Mongodb – Speeding up MongoBD query { $ne: [] }

mongodb

I'm currently doing a MongoDB aggregation but then have a query looking for all documents where a certain field, whose value is an array, is empty.

obs = db.collection.count({'things.titles': {'$ne': [] }})

To ensure this query uses an index, do I just need to do something like this?:

db.collection.ensureIndex({'things.titles': 1})

I understand this creates a multikey index, but it still takes a very long time (more than an hour) on a collection sized at 4739208 documents.

Best Answer

Your question specifies:

... a query looking for all documents where a certain field, whose value is an array, is empty.

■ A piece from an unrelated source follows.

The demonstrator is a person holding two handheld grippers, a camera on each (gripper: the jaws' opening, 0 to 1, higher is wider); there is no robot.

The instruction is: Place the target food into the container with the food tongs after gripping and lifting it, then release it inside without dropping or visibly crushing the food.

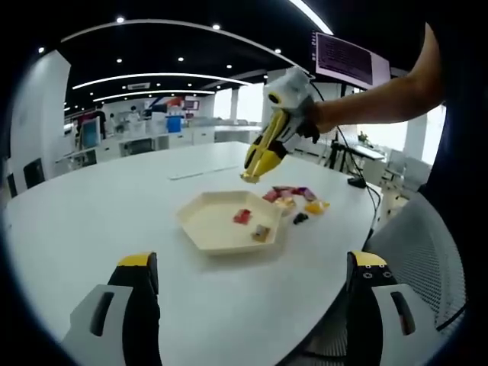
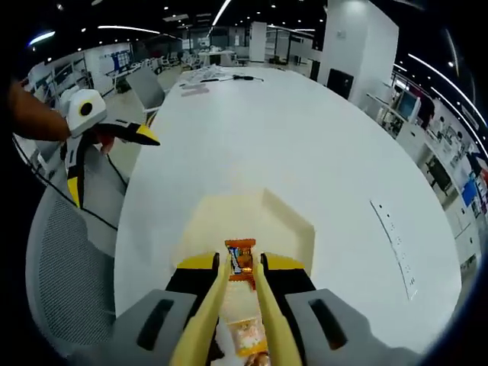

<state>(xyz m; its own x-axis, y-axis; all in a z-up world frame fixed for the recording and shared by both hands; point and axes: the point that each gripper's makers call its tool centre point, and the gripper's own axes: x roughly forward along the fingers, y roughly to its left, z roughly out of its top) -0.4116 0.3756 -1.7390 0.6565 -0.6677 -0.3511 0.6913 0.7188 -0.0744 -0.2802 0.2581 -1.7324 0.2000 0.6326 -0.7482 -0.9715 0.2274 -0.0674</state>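
Hanging above the far edge of the cream hexagonal tray (image 1: 229, 221), the right gripper (image 1: 255, 171) shows in the left gripper view as a yellow-and-white tool held by a person's hand (image 1: 316, 118), its yellow food tongs (image 1: 263, 149) pointing down toward the table (image 1: 91, 221). In the right gripper view those tongs (image 2: 242, 305) run forward between the gripper's black-and-yellow jaws, drawn narrow, and their tips pinch a small orange-wrapped snack (image 2: 241, 259) clear of the surface, over the near side of the tray (image 2: 290, 225). Two wrapped pieces already lie inside the tray: a red one (image 1: 242, 216) near the middle and a tan one (image 1: 261, 232) toward the right rim. Just beyond the tray sits a loose pile of wrapped snacks (image 1: 293, 198) in pink, yellow and dark wrappers, touching the table and just beside the tray's far corner. The left gripper (image 1: 252, 305) stands with its jaws spread wide and nothing between them; it also appears at the left of the right gripper view (image 2: 103, 141), held off the table's edge near a grey mesh chair (image 2: 65, 259).
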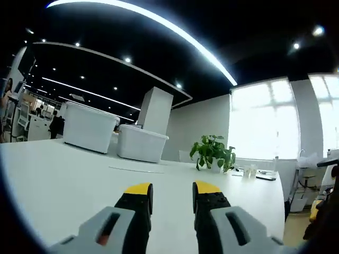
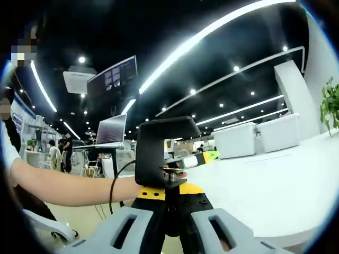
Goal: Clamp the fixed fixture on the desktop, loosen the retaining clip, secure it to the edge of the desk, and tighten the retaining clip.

Your query is count all documents where the array is not empty, is this intended?

Depending upon the cardinality of the values of this field, this could be causing these values to be expensive.

To query for empty arrays, the operation would be:

 db.collection.explain().count( 'things.titles' : [ ] } )

Note that there are edge cases to this query. For example, the following would be returned:

  { "_id" : ..., "things.titles" : [ [ ] ] }

The index usage of the count operation can be determined using the collection.explain() function.

For example:

 db.collection.explain().count({'things.titles': {'$ne': [] }})

The output will provide information showing the index bounds being used (if they exist).